§ **What you are asked to do**: Copy exactly the stretch of data below from the line with "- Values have" through the line with "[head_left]", including both of those lines.

§ **Dataset excerpts**:
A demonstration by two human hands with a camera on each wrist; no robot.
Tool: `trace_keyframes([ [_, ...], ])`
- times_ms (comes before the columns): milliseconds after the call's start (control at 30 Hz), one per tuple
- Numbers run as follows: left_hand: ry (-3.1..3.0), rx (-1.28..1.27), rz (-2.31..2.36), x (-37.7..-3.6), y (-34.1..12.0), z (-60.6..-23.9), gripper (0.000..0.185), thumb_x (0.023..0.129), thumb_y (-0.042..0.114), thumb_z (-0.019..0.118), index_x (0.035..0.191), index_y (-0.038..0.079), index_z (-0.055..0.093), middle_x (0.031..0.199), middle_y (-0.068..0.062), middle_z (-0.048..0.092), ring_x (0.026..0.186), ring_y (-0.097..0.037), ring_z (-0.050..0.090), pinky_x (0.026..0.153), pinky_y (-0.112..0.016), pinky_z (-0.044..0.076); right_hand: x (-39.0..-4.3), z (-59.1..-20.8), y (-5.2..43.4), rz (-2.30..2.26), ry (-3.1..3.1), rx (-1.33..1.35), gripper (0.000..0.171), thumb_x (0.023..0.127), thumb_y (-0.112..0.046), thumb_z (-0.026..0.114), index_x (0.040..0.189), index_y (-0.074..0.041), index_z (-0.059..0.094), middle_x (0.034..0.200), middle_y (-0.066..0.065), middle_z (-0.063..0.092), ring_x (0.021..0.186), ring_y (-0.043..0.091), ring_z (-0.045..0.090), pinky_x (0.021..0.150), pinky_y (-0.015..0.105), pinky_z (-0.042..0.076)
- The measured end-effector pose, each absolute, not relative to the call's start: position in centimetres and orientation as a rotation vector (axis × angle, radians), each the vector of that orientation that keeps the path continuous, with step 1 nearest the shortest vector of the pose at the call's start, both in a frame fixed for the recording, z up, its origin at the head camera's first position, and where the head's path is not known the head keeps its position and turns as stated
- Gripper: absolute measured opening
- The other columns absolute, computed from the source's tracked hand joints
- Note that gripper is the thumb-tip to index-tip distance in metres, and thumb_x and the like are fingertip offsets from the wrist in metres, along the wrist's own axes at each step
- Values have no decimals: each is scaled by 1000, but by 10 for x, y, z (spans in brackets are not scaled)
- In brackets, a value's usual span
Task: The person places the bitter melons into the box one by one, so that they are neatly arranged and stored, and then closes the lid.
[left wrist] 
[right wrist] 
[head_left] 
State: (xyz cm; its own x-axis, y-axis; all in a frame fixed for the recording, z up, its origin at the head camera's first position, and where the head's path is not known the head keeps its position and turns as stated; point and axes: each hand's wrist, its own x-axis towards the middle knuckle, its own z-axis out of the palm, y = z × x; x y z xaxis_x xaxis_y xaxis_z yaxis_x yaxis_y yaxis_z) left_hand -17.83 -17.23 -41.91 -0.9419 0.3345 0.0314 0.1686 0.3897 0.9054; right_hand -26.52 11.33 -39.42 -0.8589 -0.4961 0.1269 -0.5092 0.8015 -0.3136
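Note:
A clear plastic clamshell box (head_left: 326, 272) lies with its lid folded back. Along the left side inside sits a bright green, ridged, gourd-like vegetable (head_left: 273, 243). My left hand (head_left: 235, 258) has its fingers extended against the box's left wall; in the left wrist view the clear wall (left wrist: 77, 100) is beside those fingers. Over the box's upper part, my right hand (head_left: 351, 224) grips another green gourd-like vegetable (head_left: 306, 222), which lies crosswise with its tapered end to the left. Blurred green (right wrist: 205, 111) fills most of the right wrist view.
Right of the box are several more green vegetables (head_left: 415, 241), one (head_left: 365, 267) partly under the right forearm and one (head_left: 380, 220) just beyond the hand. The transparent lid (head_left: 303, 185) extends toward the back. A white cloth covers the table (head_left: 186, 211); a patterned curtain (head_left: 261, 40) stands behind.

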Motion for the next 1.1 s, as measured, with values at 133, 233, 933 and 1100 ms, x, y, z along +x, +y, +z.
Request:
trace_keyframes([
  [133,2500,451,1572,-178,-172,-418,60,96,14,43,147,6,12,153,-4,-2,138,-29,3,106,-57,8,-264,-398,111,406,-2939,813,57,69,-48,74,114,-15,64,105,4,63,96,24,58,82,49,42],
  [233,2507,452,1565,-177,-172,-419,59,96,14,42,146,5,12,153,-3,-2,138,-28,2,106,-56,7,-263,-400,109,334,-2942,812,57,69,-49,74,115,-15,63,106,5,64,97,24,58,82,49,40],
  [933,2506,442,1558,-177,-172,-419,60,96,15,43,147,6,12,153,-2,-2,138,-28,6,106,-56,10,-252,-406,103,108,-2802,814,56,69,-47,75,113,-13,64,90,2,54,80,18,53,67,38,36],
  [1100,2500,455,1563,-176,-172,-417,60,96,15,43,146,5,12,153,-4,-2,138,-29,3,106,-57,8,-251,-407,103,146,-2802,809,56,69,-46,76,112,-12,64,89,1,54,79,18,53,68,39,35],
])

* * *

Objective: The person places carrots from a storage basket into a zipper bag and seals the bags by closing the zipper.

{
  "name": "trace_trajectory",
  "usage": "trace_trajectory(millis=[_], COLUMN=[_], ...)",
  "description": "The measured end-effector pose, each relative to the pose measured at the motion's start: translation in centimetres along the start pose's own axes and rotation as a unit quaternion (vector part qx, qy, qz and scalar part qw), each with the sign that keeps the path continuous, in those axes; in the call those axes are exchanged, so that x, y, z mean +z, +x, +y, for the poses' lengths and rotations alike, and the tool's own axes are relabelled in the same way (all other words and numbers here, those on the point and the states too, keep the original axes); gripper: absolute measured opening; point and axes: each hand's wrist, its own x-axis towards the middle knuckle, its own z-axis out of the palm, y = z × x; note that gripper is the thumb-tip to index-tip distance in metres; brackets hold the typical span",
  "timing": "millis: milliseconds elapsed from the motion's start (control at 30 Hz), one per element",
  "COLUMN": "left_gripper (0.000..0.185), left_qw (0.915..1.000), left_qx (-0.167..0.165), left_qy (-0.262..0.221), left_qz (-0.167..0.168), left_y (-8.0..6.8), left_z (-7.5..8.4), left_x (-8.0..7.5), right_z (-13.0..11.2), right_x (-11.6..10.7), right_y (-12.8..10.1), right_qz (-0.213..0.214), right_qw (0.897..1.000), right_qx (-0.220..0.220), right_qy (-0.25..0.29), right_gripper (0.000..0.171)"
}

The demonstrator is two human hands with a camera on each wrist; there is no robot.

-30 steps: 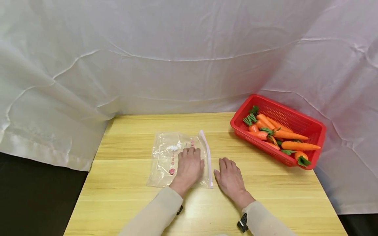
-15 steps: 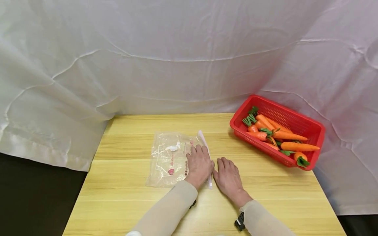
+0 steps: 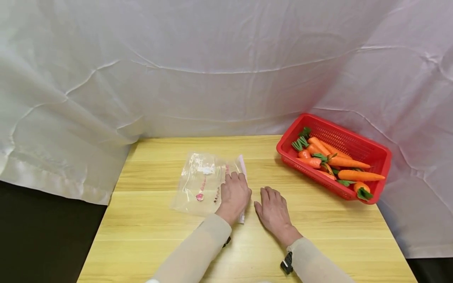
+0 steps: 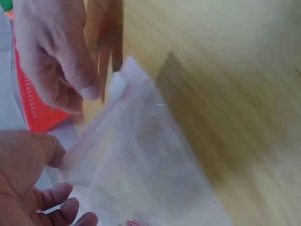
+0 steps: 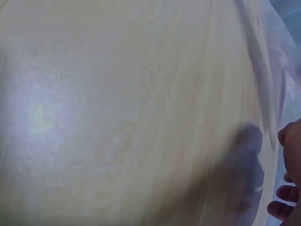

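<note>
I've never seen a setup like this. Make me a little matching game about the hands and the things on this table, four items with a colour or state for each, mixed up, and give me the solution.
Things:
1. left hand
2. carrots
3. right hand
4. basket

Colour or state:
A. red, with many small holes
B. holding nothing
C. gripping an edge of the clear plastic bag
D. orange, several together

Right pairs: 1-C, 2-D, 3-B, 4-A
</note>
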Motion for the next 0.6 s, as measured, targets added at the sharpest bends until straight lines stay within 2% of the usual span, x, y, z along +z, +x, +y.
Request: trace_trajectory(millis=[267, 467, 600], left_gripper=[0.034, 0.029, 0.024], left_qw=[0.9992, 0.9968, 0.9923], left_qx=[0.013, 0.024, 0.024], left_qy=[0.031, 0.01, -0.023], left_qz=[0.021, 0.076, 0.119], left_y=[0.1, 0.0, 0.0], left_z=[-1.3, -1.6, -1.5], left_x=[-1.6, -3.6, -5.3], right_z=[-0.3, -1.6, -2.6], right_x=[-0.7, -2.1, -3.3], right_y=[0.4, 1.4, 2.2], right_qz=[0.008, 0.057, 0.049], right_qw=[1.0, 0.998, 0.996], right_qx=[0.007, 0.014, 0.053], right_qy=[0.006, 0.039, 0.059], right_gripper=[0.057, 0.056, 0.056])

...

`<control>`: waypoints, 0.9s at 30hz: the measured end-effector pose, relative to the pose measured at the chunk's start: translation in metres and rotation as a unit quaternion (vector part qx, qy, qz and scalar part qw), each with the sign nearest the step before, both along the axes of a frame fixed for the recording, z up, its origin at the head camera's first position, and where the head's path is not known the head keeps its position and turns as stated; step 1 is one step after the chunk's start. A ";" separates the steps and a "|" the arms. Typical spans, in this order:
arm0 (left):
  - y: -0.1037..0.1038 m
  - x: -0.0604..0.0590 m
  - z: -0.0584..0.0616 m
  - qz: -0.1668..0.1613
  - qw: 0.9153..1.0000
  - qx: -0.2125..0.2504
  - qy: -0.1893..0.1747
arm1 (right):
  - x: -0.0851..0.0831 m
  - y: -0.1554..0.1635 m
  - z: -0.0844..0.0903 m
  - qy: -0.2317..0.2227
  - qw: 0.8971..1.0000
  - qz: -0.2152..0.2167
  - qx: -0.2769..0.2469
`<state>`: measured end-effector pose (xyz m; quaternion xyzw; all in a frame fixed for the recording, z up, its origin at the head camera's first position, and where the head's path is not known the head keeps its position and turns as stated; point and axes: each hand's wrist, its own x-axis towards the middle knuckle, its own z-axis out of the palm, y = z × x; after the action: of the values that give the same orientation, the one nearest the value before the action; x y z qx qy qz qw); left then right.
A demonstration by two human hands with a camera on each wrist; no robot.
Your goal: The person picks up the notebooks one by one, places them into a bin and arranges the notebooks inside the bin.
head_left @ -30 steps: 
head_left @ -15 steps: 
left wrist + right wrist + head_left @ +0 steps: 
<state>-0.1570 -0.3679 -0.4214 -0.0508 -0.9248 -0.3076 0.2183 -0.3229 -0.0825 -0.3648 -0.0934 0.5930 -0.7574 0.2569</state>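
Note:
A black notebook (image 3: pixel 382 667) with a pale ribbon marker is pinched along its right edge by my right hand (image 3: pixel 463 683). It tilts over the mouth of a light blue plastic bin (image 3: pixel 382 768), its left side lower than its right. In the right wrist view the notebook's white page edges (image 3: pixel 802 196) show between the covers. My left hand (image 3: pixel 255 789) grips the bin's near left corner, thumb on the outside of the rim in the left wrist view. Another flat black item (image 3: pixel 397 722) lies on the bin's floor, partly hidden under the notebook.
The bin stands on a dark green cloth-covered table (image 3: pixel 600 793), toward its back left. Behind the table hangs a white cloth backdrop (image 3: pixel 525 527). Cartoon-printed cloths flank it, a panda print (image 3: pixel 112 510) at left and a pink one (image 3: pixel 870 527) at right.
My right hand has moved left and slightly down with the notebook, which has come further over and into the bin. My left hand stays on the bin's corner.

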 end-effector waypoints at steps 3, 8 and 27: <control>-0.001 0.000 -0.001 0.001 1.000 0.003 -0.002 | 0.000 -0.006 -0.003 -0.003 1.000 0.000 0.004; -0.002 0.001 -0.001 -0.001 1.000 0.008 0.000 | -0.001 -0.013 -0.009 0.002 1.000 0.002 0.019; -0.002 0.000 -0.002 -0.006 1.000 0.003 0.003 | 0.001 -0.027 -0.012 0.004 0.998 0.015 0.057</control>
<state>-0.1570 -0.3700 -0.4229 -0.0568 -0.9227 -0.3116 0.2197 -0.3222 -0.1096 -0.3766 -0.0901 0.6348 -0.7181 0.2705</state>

§ **Task solution**:
- Values have no decimals: each is scaled by 1000, but by 10 for x, y, z (spans in brackets are not scaled)
- In brackets, a value's usual span
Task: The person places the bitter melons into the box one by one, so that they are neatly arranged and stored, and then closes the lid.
[left wrist] 
[right wrist] 
[head_left] 

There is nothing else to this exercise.